- WORK REQUIRED -
When copying the data below, keep only the lines from the one with "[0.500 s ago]" through the one with "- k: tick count", word for word, and skip the pictures.

[Opening SUPPLIED MATERIAL section]

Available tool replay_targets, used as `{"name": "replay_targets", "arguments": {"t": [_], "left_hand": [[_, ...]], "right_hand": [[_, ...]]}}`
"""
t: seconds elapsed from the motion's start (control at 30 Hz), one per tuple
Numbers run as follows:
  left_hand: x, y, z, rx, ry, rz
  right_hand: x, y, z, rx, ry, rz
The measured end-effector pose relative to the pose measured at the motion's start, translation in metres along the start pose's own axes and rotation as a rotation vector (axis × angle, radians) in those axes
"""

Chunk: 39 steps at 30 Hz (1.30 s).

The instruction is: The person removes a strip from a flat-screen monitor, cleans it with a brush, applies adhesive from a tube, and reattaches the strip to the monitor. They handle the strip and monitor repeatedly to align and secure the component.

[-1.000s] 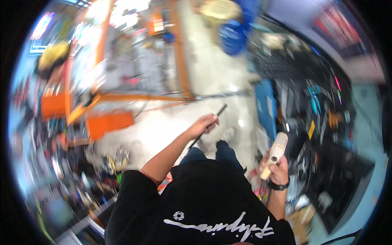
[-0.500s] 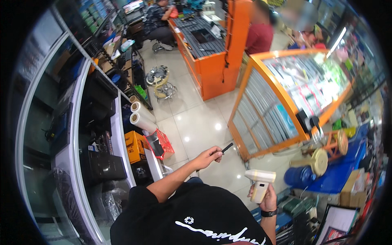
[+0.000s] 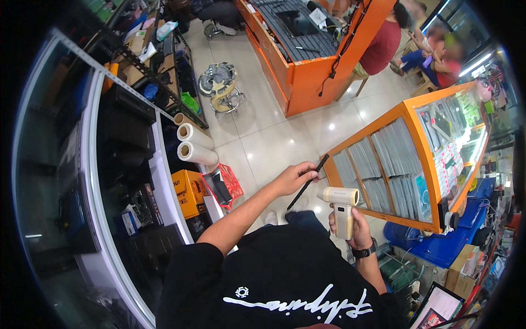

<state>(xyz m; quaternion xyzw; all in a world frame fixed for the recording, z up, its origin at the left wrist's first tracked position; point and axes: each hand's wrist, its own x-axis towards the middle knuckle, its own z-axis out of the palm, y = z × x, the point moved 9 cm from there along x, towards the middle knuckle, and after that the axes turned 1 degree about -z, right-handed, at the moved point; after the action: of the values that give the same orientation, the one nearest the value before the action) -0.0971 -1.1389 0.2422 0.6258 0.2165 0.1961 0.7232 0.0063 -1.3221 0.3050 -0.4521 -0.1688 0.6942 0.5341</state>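
Note:
My left hand point(image 3: 296, 179) pinches a long, thin black strip point(image 3: 300, 194) between thumb and fingers. The strip slants, its upper end toward the glass display case and its lower end above my feet; its exact kind I cannot make out. Held upright by its grip, a cream pistol-shaped handheld blower point(image 3: 344, 215) is in my right hand point(image 3: 360, 231), fingers wrapped round it. The blower's barrel points left, toward the strip, with a gap between the two. A dark watch is on my right wrist.
An orange-framed glass case point(image 3: 408, 170) stands ahead right. Left are shelves with a yellow box point(image 3: 189, 194), a red basket point(image 3: 235, 183) and plastic-film rolls point(image 3: 198, 154). A stool point(image 3: 222, 88) stands near an orange workbench point(image 3: 312, 85). Other people sit farther back.
The strip has turned and now shows its full length. My right hand has raised the blower nearer to my left hand, its barrel now level with the strip. The whole view has shifted.

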Motion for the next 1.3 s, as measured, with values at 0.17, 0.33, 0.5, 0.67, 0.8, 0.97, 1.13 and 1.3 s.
{"name": "replay_targets", "arguments": {"t": [0.17,0.33,0.5,0.67,0.8,0.97,1.13,1.3], "left_hand": [[0.068,0.007,-0.038,0.445,-0.090,-0.045],[0.139,0.024,-0.084,0.506,-0.012,-0.065],[0.228,0.023,-0.114,0.450,-0.128,-0.113],[0.318,0.004,-0.129,0.402,-0.420,-0.135],[0.362,-0.032,-0.138,0.282,-0.743,-0.202],[0.355,-0.056,-0.128,0.343,-1.215,-0.167],[0.264,-0.065,-0.115,0.247,-1.604,-0.198],[0.185,-0.035,-0.111,0.157,-1.761,0.099]], "right_hand": [[0.068,-0.035,-0.032,-0.031,0.094,-0.079],[0.167,-0.100,-0.047,0.032,0.008,-0.138],[0.221,-0.166,-0.056,-0.036,0.063,-0.164],[0.265,-0.190,-0.068,0.006,0.270,-0.239],[0.299,-0.168,-0.065,0.096,0.586,-0.274],[0.298,-0.120,-0.006,0.232,0.997,-0.220],[0.276,-0.091,0.099,0.027,1.435,-0.159],[0.274,-0.045,0.196,0.080,1.766,-0.250]]}}
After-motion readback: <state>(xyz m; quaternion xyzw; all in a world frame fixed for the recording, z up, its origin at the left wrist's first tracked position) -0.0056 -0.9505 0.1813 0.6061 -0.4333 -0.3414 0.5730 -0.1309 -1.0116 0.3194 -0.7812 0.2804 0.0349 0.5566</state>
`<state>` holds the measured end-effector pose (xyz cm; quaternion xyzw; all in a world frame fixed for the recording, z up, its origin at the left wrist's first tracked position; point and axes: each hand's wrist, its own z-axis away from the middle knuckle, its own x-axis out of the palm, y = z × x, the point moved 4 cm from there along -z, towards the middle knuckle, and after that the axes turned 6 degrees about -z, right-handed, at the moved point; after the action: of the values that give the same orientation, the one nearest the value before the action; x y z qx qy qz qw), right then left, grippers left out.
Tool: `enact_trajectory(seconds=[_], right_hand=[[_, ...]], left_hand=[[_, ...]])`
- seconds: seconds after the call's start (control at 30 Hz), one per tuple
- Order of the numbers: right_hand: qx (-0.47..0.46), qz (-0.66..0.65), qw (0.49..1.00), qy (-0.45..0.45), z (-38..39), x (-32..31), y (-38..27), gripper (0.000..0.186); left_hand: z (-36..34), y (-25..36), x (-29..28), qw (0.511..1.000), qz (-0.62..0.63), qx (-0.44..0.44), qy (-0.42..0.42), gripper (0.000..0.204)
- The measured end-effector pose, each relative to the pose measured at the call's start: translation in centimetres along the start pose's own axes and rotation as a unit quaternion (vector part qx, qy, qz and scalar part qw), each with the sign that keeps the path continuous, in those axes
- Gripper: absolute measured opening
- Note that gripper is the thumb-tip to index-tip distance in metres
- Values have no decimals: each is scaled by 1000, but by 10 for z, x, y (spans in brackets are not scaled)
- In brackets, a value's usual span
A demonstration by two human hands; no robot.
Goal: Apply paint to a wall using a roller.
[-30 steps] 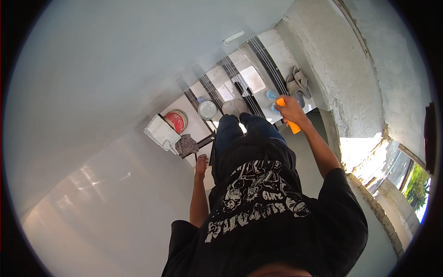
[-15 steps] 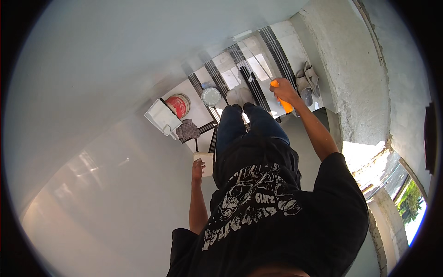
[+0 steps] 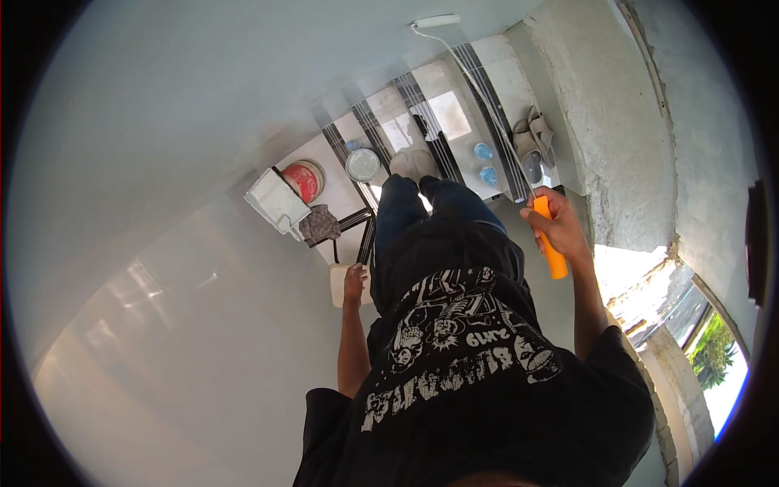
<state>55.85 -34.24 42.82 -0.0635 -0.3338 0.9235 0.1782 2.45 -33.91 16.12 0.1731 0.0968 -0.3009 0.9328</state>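
My right hand [image 3: 558,225] is closed around the orange handle of a paint roller [image 3: 552,252]. Its long thin rod reaches away over the steps, and the white roller sleeve [image 3: 438,20] lies against the pale wall [image 3: 268,73] at the top. My left hand [image 3: 354,284] hangs low on the left, in front of a cream, squarish surface [image 3: 339,290]. Its fingers look loosely extended and nothing is plainly gripped in them; whether they touch that surface, I cannot tell.
On the black-edged steps [image 3: 450,118] stand a white paint tray [image 3: 276,199], a red can [image 3: 304,180], a crumpled rag [image 3: 320,223] and a round pale-topped tin [image 3: 363,165]. Two blue-topped bottles [image 3: 487,174] and grey sandals [image 3: 532,146] are further right, near a rough wall [image 3: 625,170].
My right hand has drawn back toward me and to the right with the roller. The sleeve now sits farther up the frame along the wall. The bottles have come into view.
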Motion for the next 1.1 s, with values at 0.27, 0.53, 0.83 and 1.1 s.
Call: enact_trajectory(seconds=[0.27,0.53,0.83,1.1], right_hand=[[151,-288,943,-71,-38,-4,88,21],[165,-728,582,-323,-61,-1,92,31],[273,-431,852,-118,-121,-6,116,11],[257,-194,946,-37,-146,-25,138,28]], left_hand=[[-11,27,4,999,15,21,-20,54],[-6,9,8,999,32,19,-15,54],[0,-5,20,999,37,-23,-32,56],[1,-6,28,998,64,6,-20,54]])
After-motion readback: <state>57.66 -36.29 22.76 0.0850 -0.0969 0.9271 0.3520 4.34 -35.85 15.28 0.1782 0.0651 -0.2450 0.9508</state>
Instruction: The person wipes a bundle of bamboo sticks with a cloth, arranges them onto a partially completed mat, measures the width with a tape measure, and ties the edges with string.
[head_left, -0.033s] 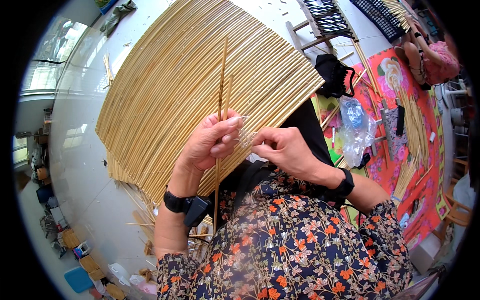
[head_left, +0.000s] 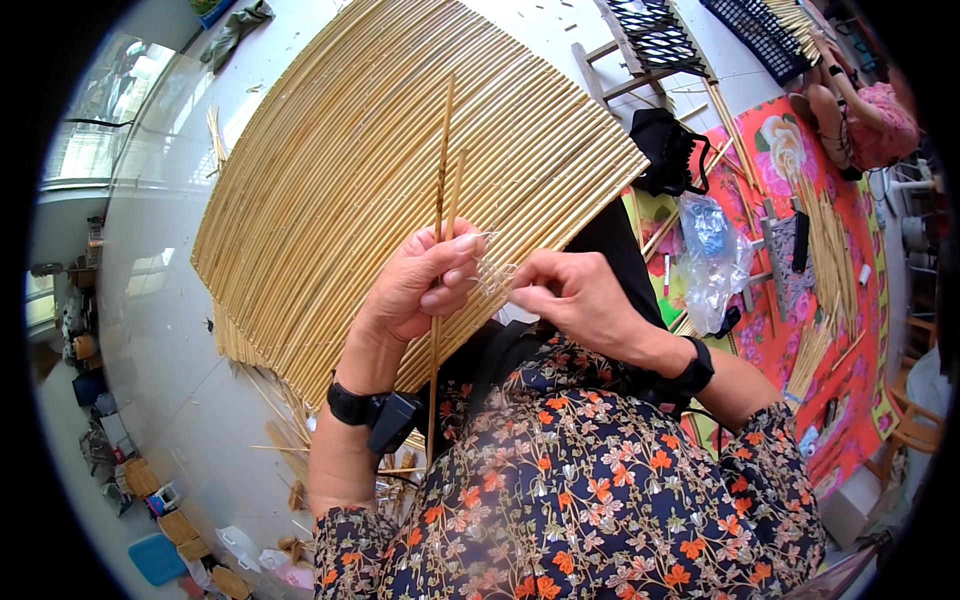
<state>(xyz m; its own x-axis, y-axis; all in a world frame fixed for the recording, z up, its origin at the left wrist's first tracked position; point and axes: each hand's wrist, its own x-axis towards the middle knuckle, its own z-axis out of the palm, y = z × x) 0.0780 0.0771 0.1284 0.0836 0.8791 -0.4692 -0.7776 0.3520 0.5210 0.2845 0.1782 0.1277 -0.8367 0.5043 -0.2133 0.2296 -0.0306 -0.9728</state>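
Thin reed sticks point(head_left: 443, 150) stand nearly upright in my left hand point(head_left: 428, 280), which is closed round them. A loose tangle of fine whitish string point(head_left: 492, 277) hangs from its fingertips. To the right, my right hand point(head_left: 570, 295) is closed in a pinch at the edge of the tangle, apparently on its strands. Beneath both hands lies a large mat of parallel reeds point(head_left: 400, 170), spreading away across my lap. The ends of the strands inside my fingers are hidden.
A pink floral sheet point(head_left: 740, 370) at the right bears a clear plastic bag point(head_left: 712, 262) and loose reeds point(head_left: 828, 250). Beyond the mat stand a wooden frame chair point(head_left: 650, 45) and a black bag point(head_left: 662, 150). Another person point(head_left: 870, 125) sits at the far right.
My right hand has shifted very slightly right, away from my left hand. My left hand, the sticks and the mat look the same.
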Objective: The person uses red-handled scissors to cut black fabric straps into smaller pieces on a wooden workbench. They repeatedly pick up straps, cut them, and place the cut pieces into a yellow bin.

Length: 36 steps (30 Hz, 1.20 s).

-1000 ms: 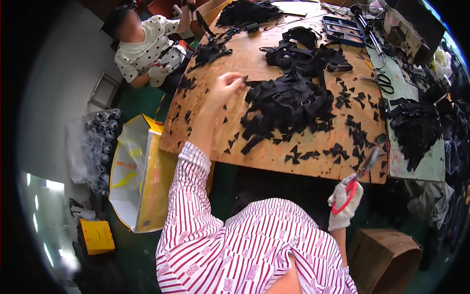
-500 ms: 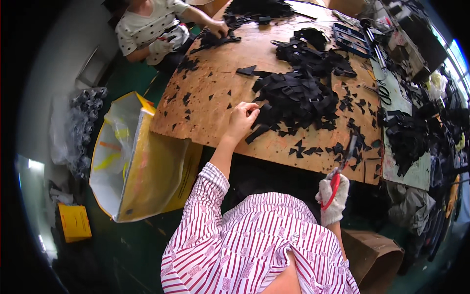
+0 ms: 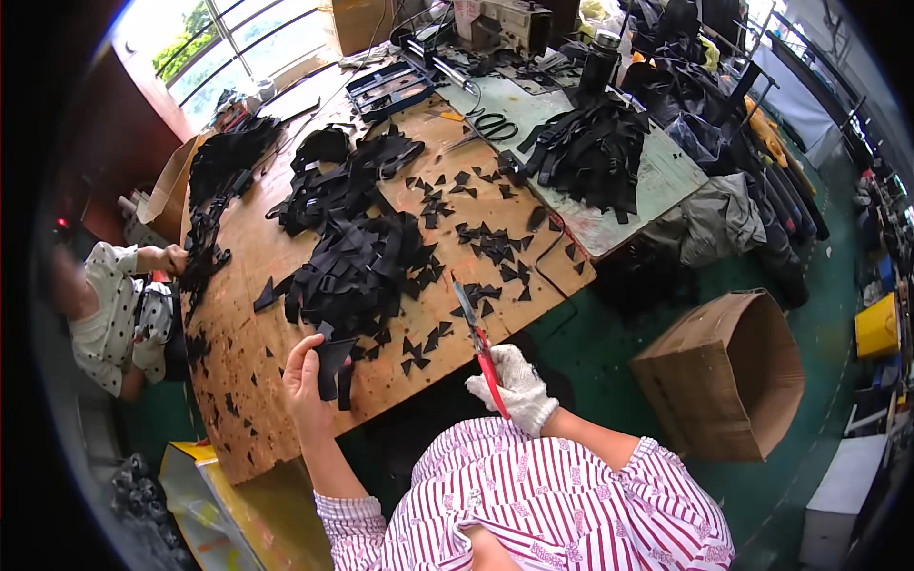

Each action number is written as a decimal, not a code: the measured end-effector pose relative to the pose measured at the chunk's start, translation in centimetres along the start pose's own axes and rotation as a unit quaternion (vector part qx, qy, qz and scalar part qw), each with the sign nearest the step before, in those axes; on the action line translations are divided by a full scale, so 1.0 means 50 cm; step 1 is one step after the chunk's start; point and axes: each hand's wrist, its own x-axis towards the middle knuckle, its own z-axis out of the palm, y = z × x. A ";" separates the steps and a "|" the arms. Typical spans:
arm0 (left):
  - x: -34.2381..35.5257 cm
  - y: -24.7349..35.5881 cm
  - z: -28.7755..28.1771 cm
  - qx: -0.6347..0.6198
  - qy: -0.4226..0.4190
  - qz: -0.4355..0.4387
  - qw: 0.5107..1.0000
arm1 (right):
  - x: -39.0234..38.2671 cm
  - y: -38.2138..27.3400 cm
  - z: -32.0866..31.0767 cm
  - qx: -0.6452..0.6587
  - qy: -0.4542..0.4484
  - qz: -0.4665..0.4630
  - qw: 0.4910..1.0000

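My bare left hand (image 3: 305, 379) is at the near edge of the wooden table, fingers closed on a black strap (image 3: 333, 369) whose ends hang down. My right hand (image 3: 517, 388), in a white knit glove, grips red-handled scissors (image 3: 483, 344) with the blades pointing up and away over the table's near edge. The blades touch no strap. Just beyond my left hand lies a heaped pile of black straps (image 3: 347, 271), some with buckles. Small black triangular offcuts (image 3: 490, 243) are scattered to the right of the pile.
A co-worker (image 3: 119, 305) in a dotted top handles black straps at the table's left edge. An open cardboard box (image 3: 724, 371) stands on the floor at right. More straps (image 3: 595, 152) and black-handled scissors (image 3: 495, 127) lie toward the back right. A yellow-and-white bag (image 3: 238, 509) is at lower left.
The view has swung to the right. My left hand now holds a strap away from the pile. My right hand has brought the scissors in toward the middle, nearer the left hand.
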 end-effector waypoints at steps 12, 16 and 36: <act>-0.015 -0.061 0.024 0.312 0.062 0.214 0.924 | 0.005 0.006 0.012 -0.053 -0.056 -0.044 0.996; -0.033 -0.063 0.051 0.158 0.081 0.042 0.983 | -0.010 -0.003 0.020 0.050 -0.101 -0.036 0.993; -0.072 -0.111 0.088 -0.033 0.004 -0.130 0.991 | 0.013 -0.067 0.023 -0.243 -0.197 -0.026 0.949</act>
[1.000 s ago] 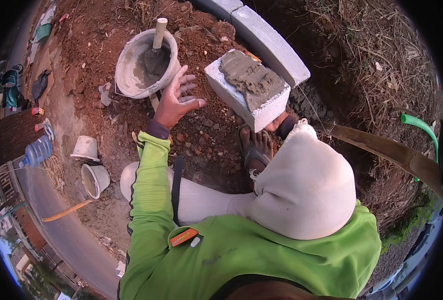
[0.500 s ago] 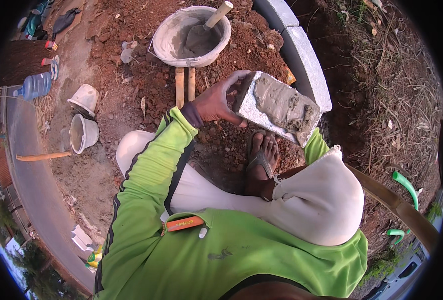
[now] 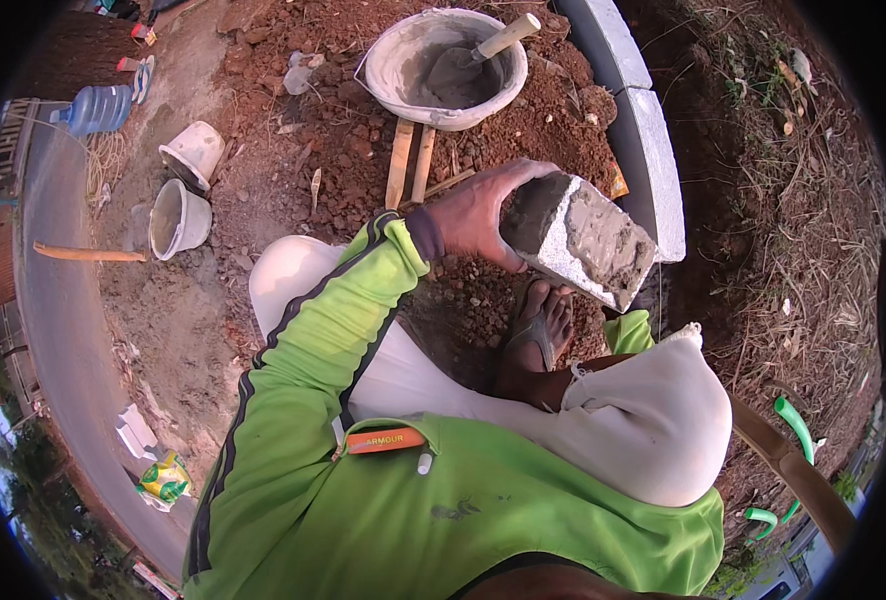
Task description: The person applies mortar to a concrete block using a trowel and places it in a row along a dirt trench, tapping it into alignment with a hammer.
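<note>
My left hand [image 3: 483, 212] grips a pale concrete block [image 3: 553, 248] by its left end, fingers over the far side and thumb at the near side. Wet grey mortar [image 3: 603, 235] is spread along the block's upper face, and the left end face is dark grey. The block is held tilted above my sandalled foot [image 3: 543, 325]. My right sleeve cuff [image 3: 631, 330] shows just below the block's right end; the right hand itself is hidden behind the block. Beyond it stands a mortar basin [image 3: 446, 68] with a wooden-handled trowel [image 3: 508, 36] standing in the grey mix.
A row of laid kerb blocks [image 3: 653, 165] runs along a trench at right. Two wooden handles [image 3: 411, 165] stick out below the basin. Leftward lie two buckets [image 3: 180, 220], a water jug [image 3: 95, 110] and a wooden handle [image 3: 88, 253]. Green pipes [image 3: 796, 430] stick up at lower right.
The view has swung left, so the surroundings appear further right. The block has tilted, showing more of its dark left end. My left hand keeps its hold.
</note>
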Available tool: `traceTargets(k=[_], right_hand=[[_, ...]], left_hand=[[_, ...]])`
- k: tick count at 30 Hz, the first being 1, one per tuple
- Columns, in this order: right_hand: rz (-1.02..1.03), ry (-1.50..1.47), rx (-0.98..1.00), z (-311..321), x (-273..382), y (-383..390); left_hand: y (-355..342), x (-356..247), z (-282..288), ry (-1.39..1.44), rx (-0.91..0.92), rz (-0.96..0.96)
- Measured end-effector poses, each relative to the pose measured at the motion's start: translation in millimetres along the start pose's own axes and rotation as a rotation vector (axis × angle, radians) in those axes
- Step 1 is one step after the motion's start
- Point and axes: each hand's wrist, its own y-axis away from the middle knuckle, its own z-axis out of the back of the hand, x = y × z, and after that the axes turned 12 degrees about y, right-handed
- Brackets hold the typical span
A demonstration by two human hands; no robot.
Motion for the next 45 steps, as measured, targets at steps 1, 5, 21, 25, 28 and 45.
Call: traceTargets(k=[1,5,21,25,28,45], right_hand=[[-0.021,0.007,0.037,2,4,-3],[-0.032,0.1,-0.098,-2,9,-43],[-0.281,0.642,-0.082,-31,47,-154],[-0.16,0.655,-0.125,-31,55,-129],[-0.114,0.714,-0.13,-48,73,-117],[0.371,0.678,0.059,-134,131,-156]], left_hand=[[1,6,6,0.031,-0.034,0.016],[22,44,26,0.095,-0.1,0.286],[63,159,43,-0.128,-0.45,0.559],[72,179,34,-0.161,-0.462,0.629],[81,198,33,-0.183,-0.481,0.664],[201,159,98,-0.059,-0.554,1.014]])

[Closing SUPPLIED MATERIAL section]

- ANSWER TO THIS EXERCISE -
[0.500 s ago] 
[now] 
Task description: The person applies mortar to a concrete block using a trowel and places it in a row along a dirt trench, tapping it into alignment with a hammer.
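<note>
My left hand [image 3: 483, 212] grips a pale concrete block [image 3: 553, 248] by its left end, fingers over the far side and thumb at the near side. Wet grey mortar [image 3: 603, 235] is spread along the block's upper face, and the left end face is dark grey. The block is held tilted above my sandalled foot [image 3: 543, 325]. My right sleeve cuff [image 3: 631, 330] shows just below the block's right end; the right hand itself is hidden behind the block. Beyond it stands a mortar basin [image 3: 446, 68] with a wooden-handled trowel [image 3: 508, 36] standing in the grey mix.
A row of laid kerb blocks [image 3: 653, 165] runs along a trench at right. Two wooden handles [image 3: 411, 165] stick out below the basin. Leftward lie two buckets [image 3: 180, 220], a water jug [image 3: 95, 110] and a wooden handle [image 3: 88, 253]. Green pipes [image 3: 796, 430] stick up at lower right.
The view has swung left, so the surroundings appear further right. The block has tilted, showing more of its dark left end. My left hand keeps its hold.
</note>
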Available tool: `traceTargets(k=[_], right_hand=[[_, ...]], left_hand=[[_, ...]])`
- k: tick count at 30 Hz, the first being 1, one per tuple

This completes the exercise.